* Exercise data *

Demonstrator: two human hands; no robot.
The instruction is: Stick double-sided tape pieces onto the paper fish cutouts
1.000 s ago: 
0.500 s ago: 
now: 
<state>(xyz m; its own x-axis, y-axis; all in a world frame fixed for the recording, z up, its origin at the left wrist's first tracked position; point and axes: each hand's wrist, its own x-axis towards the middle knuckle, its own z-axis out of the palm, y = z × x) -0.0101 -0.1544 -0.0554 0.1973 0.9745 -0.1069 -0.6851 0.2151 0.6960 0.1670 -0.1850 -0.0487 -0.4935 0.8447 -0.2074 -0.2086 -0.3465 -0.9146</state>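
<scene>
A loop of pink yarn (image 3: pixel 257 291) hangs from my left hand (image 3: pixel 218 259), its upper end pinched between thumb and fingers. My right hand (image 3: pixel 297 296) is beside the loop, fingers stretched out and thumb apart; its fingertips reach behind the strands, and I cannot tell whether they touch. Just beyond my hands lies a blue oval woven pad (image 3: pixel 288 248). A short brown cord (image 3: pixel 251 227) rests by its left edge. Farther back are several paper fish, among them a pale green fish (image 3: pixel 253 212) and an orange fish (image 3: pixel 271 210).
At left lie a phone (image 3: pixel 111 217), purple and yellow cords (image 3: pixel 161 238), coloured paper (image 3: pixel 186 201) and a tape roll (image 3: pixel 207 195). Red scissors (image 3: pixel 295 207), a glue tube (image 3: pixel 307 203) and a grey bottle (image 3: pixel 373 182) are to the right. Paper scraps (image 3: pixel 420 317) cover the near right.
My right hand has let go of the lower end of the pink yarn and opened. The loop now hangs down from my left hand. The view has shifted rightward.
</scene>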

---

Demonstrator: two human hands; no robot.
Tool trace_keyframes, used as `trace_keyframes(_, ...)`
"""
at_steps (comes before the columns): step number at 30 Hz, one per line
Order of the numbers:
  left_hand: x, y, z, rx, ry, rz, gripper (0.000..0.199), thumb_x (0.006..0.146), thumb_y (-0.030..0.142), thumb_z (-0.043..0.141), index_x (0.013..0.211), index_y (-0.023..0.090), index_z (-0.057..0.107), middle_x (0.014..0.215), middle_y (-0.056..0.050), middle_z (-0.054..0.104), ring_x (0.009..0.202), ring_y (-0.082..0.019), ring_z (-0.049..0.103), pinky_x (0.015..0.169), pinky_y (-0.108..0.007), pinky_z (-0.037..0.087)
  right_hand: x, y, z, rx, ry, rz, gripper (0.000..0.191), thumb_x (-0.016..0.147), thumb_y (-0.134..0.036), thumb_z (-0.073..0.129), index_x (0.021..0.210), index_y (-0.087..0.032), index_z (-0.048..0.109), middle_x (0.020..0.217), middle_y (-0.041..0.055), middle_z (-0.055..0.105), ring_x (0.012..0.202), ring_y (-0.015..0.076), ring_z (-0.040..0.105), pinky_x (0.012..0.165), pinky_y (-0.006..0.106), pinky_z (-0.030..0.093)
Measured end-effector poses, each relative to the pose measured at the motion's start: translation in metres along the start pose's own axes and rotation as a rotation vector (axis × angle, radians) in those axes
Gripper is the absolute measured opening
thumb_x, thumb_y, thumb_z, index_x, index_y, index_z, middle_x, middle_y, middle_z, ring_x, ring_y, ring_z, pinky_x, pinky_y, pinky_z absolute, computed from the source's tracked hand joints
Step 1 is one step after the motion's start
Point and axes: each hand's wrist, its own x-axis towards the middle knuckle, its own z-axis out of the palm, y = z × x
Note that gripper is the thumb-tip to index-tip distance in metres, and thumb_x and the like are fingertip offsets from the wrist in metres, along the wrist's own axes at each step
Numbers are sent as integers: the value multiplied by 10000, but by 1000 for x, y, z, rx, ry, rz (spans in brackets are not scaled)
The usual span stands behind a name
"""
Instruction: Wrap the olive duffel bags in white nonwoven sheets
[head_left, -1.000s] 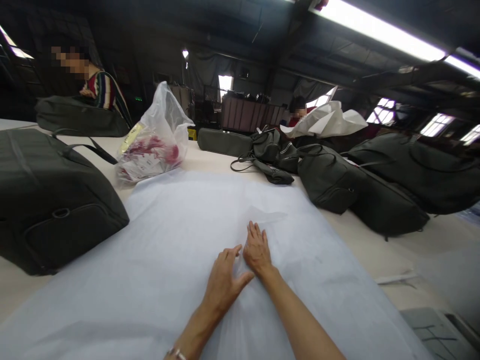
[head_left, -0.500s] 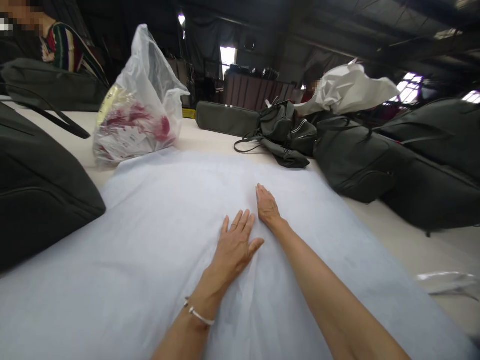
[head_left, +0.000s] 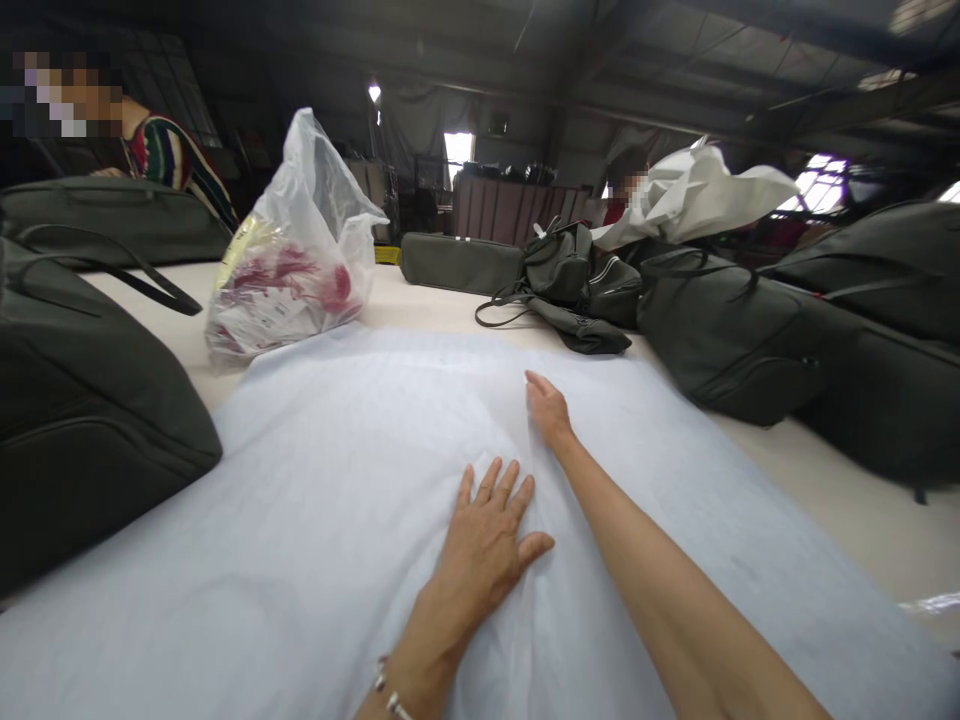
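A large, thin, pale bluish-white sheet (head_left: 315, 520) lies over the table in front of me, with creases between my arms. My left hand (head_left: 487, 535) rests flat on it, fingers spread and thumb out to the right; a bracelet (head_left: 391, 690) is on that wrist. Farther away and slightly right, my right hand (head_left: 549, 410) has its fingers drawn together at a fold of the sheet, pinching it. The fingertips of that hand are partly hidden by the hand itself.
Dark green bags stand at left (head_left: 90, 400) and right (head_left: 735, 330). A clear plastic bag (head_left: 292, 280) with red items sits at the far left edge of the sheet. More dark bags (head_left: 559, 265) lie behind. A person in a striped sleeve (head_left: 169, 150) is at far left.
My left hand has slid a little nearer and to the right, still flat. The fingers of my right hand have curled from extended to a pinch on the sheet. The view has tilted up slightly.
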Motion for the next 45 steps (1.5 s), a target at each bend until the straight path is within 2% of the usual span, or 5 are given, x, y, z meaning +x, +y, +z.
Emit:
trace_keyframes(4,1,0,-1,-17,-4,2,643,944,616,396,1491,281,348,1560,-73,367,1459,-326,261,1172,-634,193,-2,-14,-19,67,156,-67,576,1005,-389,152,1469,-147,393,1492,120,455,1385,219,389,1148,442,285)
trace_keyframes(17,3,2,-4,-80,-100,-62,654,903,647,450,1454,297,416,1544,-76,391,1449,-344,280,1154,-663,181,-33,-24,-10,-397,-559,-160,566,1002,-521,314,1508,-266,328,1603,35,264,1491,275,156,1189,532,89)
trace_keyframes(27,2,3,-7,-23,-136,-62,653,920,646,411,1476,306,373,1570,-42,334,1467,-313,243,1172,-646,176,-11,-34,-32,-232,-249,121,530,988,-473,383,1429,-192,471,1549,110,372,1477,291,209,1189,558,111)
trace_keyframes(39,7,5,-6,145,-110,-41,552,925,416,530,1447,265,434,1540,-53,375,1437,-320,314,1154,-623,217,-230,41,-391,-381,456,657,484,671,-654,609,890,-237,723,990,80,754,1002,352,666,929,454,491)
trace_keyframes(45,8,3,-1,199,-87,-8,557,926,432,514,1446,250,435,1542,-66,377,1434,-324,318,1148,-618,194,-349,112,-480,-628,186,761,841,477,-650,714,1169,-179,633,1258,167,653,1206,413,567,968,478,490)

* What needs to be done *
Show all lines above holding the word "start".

* Exercise solution *
Measured end-effector poses, each relative to the pose measured at the motion's start: translation in metres along the start pose's own axes and rotation as a rotation vector (axis × angle, radians) in those axes
Step 1 is one step after the motion's start

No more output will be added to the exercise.